§ TASK PROMPT: Show all lines containing "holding" from the data below.

[Records from a dataset]
____
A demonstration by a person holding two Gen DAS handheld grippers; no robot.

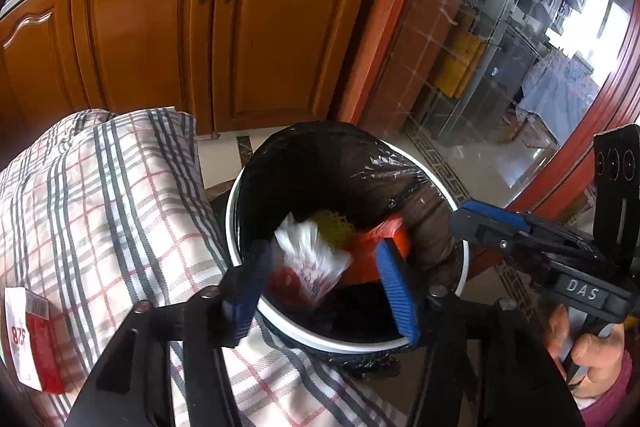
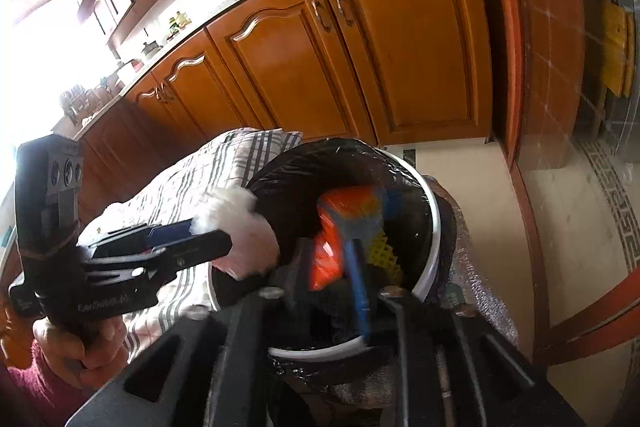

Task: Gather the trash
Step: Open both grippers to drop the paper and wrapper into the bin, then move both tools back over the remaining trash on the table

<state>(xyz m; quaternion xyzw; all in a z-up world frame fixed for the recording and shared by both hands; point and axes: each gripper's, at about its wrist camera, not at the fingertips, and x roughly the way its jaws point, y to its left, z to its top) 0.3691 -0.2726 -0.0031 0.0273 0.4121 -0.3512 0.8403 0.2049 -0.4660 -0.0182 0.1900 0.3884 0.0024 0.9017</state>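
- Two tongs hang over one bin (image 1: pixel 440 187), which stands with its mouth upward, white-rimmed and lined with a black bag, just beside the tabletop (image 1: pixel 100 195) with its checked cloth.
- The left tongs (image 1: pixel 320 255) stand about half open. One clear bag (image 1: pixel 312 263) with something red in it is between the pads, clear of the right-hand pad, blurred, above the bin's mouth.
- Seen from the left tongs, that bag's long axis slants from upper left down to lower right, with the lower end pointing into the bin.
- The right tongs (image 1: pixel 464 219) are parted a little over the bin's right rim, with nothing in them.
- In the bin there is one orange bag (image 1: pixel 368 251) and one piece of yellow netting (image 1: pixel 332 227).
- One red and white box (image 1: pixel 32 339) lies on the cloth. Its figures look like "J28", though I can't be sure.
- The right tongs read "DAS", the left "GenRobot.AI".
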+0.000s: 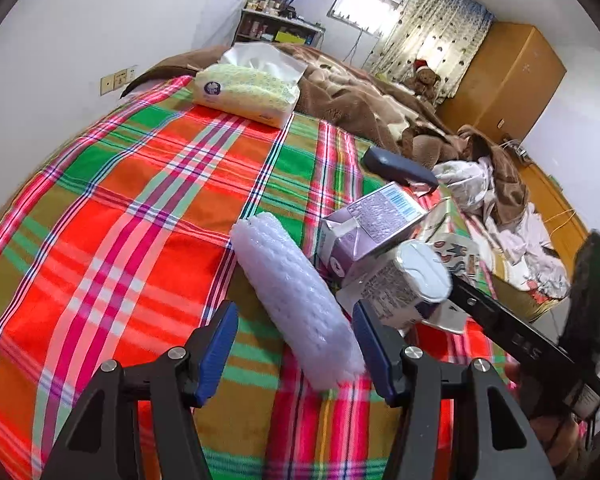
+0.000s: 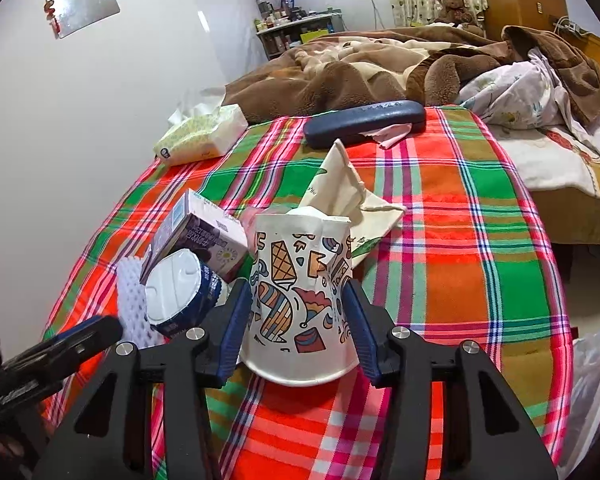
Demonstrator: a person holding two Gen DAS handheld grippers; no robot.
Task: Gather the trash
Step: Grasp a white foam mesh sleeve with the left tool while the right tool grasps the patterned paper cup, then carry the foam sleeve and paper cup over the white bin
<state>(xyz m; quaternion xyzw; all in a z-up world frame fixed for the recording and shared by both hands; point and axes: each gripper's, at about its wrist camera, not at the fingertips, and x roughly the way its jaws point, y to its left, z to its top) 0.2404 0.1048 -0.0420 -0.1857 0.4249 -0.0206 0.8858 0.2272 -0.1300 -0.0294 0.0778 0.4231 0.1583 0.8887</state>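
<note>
On the plaid sheet (image 1: 140, 208) lies a heap of trash. A white foam net roll (image 1: 296, 300) slants between the blue pads of my left gripper (image 1: 298, 354); it lies against the right pad, well clear of the left one, so the gripper is open. My right gripper (image 2: 298, 332) is shut on a paper cup with colourful drawings (image 2: 300, 288), a pad pressing each side. Just left of the cup are a foil-lidded yogurt pot (image 2: 176, 292) and a purple carton (image 2: 204, 236). A cream cloth bag (image 2: 340, 188) pokes up behind the cup.
A dark blue glasses case (image 2: 364, 122) and a tissue pack (image 2: 200, 136) lie farther back. A brown blanket (image 2: 340, 72) covers the bed's far end. White bedding (image 2: 540, 128) lies to the right. A translucent plastic bag (image 2: 596, 380) hangs past the bed's right edge.
</note>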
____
§ SOLUTION TO THE PROBLEM:
A demonstration by a person holding two Gen DAS handheld grippers; no robot.
Demonstrator: a person holding two Gen DAS handheld grippers; no robot.

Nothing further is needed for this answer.